Bu tıbbi tavsiye veren bir gönderi değil. Sadece bir hikaye anlatıyor, çok yaygın olan bir hikaye. Kendi sezgilerimi dinlemeyi unuttuğum için kendimi suçluyorum – bu arada, onlarca yıllık araştırma ve deneylerle şekillendirilmiş sezgi.

Hiç harika bir tıbbi deneyiminiz oldu mu? Benimki gibi kötü bir tanesine ne dersin?
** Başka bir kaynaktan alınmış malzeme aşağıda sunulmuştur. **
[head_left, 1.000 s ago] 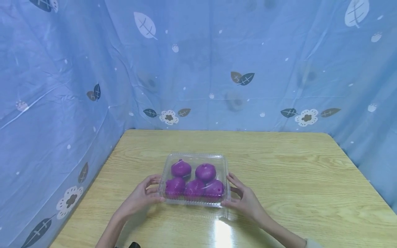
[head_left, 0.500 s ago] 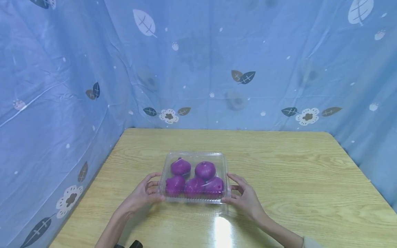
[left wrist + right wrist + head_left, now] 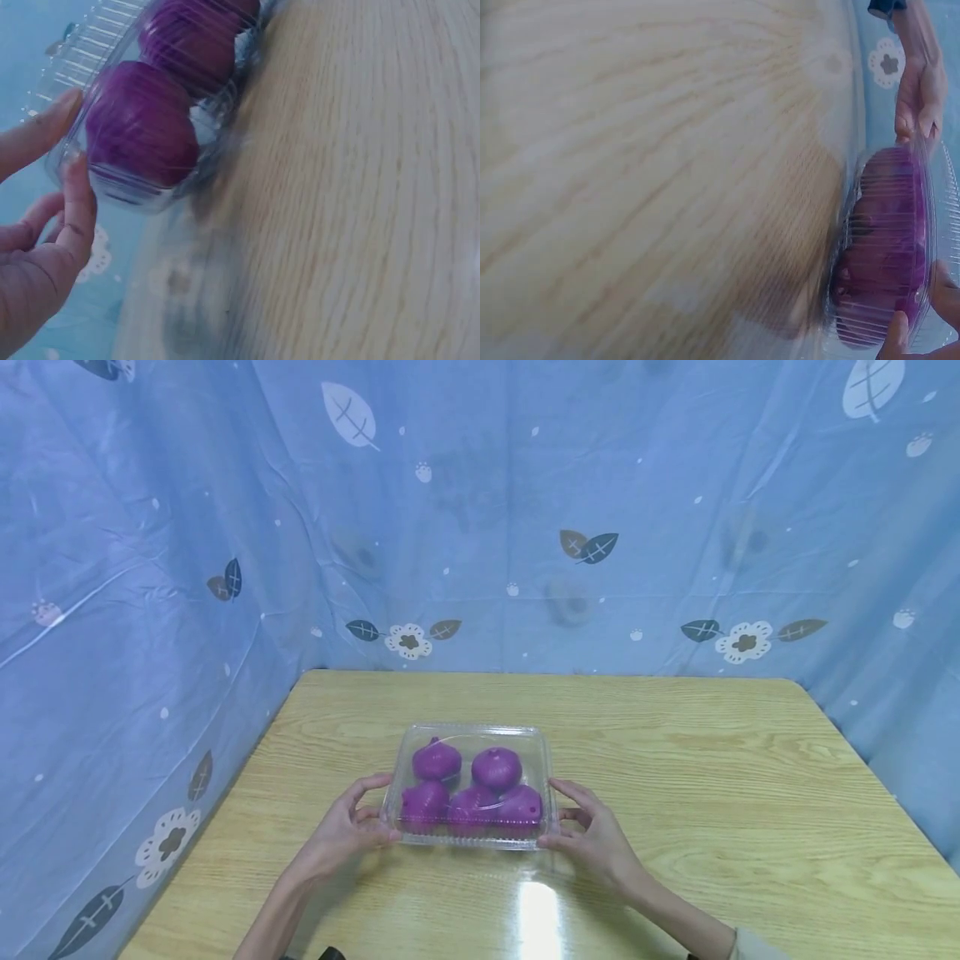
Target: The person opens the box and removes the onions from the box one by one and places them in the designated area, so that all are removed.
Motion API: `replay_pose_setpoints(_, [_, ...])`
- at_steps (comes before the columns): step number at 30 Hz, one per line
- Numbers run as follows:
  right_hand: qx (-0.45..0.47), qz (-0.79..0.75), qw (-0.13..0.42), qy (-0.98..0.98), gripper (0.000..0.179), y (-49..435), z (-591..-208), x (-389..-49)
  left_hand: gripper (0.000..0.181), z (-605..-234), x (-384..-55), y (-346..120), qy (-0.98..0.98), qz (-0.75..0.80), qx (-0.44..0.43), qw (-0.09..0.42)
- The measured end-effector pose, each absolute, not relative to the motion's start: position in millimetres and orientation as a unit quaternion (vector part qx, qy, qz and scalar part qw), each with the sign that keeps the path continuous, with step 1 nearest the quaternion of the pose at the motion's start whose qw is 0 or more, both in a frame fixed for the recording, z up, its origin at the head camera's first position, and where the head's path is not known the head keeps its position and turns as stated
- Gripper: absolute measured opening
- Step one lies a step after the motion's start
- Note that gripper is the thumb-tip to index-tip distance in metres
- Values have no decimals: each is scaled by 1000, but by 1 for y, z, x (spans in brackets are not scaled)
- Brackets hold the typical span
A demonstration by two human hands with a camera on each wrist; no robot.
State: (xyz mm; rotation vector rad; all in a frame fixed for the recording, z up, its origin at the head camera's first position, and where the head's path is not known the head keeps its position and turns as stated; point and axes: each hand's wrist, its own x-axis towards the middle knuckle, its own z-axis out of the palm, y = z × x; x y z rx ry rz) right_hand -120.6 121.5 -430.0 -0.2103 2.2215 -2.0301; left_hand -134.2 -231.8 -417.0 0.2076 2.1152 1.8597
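Note:
A clear plastic clamshell box (image 3: 468,735) with ribbed edges sits near the middle of the table, its lid down. Inside are several purple onions (image 3: 497,768), two in the far row and the others in front. My left hand (image 3: 337,835) grips the box's left end, thumb at the front corner and fingers along the side. On the opposite end, my right hand (image 3: 600,847) holds it the same way. In the left wrist view, thumb and finger pinch the rim close to an onion (image 3: 139,124). The right wrist view shows both hands at the ends of the box.
The wooden table (image 3: 712,760) spreads out on both sides of the box and behind it. A blue curtain (image 3: 480,510) with leaf and flower prints hangs along the back and sides. A bright glare patch (image 3: 538,918) lies on the tabletop in front.
The box, held by both hands, has shifted very slightly away from me. Both hands keep the same hold on its ends.

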Motion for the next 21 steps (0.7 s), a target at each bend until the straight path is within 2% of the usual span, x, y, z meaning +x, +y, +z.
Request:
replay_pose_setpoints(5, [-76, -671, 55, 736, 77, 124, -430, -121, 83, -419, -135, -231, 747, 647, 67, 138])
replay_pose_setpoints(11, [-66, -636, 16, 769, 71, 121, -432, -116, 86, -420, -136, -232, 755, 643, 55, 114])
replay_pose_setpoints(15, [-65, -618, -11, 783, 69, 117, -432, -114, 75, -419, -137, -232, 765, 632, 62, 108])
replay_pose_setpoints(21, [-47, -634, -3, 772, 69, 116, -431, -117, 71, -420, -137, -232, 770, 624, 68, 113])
Yorum bölümünde bana bildirin.

Primal Kitchen Snickerdoodle Kolajen


yazar hakkında

Doktorlardan Neden Korkarım

Mark Sisson, Mark’s Daily Apple’ın kurucusu, Primal gıda ve yaşam tarzı hareketinin vaftiz babası ve New York Times en çok satan yazar Keto Sıfırlama Diyeti. Onun son kitabı Yaşam için KetoOptimum sağlık ve uzun ömür için keto diyetini Primal yaşam tarzıyla nasıl birleştirdiğini tartıştığı yer. Mark, aşağıdakiler de dahil olmak üzere çok sayıda başka kitabın da yazarıdır. İlk Plan2009’da primal/paleo hareketinin büyümesini turboşarj etmesiyle itibar kazandı. Mark, optimum sağlığa ulaşmak ve bunu sürdürmek için gıdanın neden temel bileşen olduğu konusunda insanları araştırmak ve eğitmek için otuz yıl harcadıktan sonra, İlkel MutfakPrimal/paleo, keto ve Whole30 dostu mutfak zımbaları yaratan gerçek bir gıda şirketi.

Tüm yorumlarınıza bir avatar eklemek istiyorsanız buraya tıklayın!